> **What the task asks**: Write out, word for word, every line in the data below from the one containing "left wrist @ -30" to the one containing "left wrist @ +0", both of them included.

[Records to process — start]

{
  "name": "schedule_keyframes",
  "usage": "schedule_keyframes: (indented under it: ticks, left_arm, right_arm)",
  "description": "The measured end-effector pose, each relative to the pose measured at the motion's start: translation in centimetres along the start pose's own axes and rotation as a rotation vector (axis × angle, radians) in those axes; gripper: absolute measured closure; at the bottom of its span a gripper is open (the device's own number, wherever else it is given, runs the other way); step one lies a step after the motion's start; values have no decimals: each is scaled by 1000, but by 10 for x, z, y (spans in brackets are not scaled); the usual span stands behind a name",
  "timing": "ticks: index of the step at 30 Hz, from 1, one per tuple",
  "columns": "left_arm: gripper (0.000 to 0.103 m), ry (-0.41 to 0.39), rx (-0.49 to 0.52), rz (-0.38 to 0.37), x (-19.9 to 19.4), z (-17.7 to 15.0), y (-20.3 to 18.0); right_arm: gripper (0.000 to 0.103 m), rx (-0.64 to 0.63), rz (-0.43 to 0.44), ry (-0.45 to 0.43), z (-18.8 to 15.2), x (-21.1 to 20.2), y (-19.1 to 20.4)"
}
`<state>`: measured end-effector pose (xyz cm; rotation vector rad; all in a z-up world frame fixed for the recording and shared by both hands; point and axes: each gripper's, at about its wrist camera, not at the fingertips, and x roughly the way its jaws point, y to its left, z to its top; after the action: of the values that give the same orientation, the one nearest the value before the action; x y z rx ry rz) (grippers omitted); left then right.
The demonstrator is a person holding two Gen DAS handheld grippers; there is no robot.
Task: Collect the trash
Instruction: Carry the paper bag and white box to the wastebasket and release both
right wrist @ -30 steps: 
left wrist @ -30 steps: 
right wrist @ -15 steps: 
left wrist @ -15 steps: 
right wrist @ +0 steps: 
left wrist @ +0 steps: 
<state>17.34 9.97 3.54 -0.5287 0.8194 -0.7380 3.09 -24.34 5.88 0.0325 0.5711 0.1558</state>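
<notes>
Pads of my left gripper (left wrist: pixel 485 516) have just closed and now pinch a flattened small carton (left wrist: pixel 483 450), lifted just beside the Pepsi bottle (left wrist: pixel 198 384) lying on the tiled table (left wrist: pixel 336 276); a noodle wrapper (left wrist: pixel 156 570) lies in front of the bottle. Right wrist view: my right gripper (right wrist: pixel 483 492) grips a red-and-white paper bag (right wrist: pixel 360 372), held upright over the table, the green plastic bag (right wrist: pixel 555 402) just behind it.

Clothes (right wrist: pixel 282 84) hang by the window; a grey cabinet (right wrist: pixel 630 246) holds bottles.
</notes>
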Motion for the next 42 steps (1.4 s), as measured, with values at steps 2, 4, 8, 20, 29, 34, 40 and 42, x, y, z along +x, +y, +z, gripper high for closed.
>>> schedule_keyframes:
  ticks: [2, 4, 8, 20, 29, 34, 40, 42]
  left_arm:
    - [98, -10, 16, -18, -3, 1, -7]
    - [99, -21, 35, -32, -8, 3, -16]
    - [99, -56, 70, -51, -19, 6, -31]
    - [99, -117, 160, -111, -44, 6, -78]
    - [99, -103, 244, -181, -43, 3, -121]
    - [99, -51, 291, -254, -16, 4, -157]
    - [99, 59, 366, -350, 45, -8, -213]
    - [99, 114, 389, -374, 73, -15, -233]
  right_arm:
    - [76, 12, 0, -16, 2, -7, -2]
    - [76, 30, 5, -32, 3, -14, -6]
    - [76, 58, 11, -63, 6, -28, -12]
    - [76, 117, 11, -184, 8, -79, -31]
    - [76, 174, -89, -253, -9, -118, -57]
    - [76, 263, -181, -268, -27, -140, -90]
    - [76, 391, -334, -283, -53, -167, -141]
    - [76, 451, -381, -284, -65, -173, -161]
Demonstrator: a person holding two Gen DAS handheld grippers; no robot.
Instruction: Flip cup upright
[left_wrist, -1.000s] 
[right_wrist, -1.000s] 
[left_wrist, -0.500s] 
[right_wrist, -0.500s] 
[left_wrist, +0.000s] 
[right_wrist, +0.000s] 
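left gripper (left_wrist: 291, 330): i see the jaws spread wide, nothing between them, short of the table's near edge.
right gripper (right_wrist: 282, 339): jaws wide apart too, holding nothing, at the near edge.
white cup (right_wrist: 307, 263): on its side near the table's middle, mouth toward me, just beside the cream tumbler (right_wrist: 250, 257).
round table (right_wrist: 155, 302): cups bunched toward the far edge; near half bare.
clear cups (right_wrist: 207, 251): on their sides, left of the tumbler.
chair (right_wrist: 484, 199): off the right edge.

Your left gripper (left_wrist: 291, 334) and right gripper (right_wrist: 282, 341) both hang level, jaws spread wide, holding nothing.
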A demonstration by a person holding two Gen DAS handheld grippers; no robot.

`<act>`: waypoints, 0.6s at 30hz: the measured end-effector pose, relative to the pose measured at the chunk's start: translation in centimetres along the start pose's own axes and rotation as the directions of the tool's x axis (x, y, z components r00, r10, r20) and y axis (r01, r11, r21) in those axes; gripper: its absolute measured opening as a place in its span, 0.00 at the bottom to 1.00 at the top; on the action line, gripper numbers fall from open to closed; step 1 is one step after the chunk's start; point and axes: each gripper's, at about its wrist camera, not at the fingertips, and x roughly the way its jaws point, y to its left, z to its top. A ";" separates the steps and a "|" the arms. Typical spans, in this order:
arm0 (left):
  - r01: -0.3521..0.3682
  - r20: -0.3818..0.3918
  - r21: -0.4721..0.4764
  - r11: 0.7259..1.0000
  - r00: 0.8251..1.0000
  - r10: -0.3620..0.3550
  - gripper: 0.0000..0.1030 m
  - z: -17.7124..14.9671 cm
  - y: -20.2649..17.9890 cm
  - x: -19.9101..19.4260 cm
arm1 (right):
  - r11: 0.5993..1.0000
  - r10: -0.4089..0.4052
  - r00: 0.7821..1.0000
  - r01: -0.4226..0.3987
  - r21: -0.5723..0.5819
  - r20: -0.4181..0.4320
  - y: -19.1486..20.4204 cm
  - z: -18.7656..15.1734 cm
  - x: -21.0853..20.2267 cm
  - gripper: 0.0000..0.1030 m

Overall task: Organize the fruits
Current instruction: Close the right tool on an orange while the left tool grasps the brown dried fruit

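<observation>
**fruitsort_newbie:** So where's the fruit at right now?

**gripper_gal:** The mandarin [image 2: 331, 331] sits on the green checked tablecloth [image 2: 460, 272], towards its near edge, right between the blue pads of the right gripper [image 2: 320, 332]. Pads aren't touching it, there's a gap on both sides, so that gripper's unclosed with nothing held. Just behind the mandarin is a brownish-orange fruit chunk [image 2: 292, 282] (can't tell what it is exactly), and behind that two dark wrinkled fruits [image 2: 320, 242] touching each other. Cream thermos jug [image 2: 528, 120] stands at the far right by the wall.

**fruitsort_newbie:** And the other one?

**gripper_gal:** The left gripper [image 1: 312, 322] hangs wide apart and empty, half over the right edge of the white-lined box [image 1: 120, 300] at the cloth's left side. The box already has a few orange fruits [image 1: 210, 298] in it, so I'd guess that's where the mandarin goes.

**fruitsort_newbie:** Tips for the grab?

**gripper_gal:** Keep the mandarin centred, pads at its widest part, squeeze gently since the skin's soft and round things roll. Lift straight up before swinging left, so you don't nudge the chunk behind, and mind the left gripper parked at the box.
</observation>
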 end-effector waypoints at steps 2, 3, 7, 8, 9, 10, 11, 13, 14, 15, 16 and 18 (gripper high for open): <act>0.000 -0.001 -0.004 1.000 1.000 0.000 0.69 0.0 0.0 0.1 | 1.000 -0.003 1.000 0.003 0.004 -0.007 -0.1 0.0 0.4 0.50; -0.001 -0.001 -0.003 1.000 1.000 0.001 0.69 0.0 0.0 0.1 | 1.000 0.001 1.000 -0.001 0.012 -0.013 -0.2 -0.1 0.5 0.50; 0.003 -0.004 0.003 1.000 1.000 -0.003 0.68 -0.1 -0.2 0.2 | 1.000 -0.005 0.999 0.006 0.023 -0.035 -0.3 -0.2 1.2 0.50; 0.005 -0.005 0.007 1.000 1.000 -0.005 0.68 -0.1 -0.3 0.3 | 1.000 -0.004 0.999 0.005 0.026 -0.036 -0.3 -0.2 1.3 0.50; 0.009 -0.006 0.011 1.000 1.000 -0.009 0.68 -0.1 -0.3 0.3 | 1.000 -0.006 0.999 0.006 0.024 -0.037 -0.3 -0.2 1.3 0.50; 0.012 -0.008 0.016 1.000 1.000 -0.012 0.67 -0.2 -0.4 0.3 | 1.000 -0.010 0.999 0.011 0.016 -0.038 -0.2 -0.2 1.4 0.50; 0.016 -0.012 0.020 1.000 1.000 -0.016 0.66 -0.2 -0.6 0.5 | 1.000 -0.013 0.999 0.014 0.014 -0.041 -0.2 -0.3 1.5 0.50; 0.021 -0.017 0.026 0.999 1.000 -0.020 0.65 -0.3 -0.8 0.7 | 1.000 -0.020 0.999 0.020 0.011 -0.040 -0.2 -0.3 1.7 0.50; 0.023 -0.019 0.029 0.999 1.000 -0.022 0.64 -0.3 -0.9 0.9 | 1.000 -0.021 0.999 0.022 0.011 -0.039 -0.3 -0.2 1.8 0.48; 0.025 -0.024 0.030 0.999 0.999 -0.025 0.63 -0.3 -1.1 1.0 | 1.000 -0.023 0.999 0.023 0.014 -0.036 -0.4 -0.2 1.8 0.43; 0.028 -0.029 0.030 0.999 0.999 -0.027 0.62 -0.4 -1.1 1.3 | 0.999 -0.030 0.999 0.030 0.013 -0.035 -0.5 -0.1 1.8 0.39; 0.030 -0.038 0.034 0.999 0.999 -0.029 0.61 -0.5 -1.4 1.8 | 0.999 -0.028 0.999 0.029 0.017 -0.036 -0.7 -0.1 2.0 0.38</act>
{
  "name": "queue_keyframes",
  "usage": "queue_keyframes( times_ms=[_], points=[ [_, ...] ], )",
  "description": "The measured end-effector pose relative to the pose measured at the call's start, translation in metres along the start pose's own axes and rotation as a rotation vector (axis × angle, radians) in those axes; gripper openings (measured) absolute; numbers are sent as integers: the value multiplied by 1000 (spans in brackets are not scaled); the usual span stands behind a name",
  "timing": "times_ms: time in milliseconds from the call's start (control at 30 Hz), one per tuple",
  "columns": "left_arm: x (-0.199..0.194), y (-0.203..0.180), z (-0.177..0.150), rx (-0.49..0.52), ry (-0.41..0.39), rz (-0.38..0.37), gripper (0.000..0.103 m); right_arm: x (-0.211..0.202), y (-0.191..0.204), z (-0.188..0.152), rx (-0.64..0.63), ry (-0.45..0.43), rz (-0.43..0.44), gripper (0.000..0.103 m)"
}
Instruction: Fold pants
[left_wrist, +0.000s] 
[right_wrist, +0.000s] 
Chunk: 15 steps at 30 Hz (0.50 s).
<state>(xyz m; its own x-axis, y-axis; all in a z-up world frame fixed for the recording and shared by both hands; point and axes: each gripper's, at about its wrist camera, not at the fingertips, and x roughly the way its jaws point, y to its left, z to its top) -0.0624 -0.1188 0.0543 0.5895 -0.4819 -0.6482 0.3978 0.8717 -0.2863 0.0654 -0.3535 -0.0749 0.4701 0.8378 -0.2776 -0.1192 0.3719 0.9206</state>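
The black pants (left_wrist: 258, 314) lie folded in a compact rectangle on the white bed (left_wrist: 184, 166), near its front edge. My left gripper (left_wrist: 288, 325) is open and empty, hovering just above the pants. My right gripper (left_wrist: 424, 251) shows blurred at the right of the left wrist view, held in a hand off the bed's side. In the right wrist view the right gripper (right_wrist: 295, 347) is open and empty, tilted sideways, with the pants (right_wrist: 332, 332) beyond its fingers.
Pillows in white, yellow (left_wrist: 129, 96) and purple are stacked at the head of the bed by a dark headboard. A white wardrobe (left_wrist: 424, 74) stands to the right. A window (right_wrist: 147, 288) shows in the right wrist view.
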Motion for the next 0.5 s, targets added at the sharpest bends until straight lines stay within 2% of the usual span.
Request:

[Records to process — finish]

> **Response to the exercise**:
left wrist @ -30 steps: 
right wrist @ -15 steps: 
left wrist @ -15 steps: 
right wrist @ +0 steps: 
left wrist @ +0 steps: 

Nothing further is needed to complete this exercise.